To do
Return the full listing unchanged, excluding any images it contains.

··· Data ···

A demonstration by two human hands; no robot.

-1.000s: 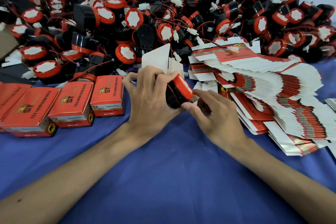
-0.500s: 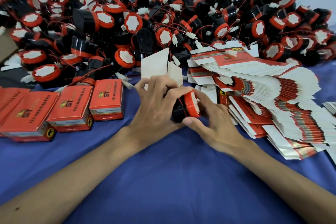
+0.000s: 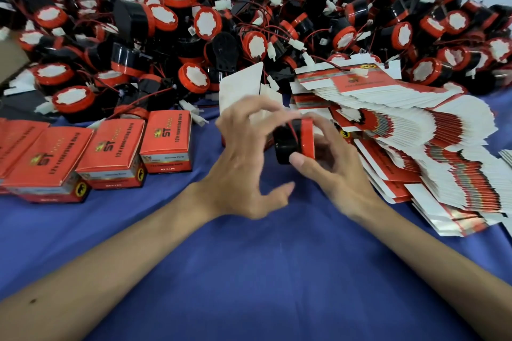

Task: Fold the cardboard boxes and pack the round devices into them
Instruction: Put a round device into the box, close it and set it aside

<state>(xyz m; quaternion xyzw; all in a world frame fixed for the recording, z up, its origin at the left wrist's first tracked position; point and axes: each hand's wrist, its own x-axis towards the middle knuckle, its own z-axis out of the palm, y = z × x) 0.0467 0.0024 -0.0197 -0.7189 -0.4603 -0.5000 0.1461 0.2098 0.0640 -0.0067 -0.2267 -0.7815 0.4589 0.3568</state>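
R hand grip pinches the round device over mid counter, black end twd the open box just behind, far-edge side. L hand nearer box, blurred; grip can't tell.

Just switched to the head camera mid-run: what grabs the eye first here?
A huge heap of round black-and-red devices spans the whole back of the view. At centre the right hand holds one device beside the spread left hand, with a fanned stack of flat cartons at right and finished red boxes at left.
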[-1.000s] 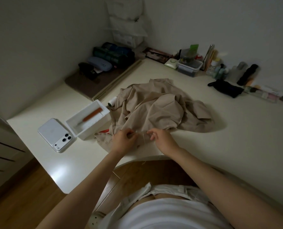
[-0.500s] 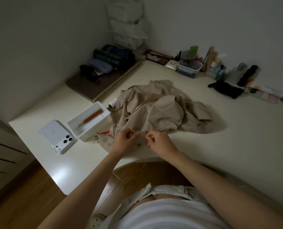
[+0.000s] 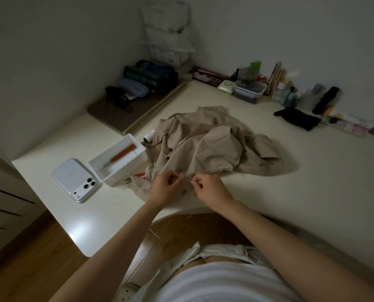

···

Response to the task
A demonstration by two human hands; no robot.

-1.000s: 
-0.500s: 
+0.000s: 

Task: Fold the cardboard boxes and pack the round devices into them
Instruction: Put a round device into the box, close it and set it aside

<state>(xyz m; quaternion xyzw; all in a world frame fixed for the recording, z up, its origin at the left wrist's first tracked position; point and axes: each hand's wrist, its own x-axis towards the middle knuckle, its own z-axis out of the palm, y = z × x) 0.0467 0.0024 -0.0197 -0.7189 -0.4603 -0.5000 0.1461 0.2098 0.0640 -0.0067 -0.2267 -0.7815 0.4589 0.3568</state>
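R hand grip pinches the round device over mid counter, black end twd the open box just behind, far-edge side. L hand nearer box, blurred; grip can't tell.

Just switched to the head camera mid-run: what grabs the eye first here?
A huge heap of round black-and-red devices spans the whole back of the view. At centre the right hand holds one device beside the spread left hand, with a fanned stack of flat cartons at right and finished red boxes at left.
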[-1.000s] 
[-0.500s] 
[+0.000s] 

The submitted answer is complete.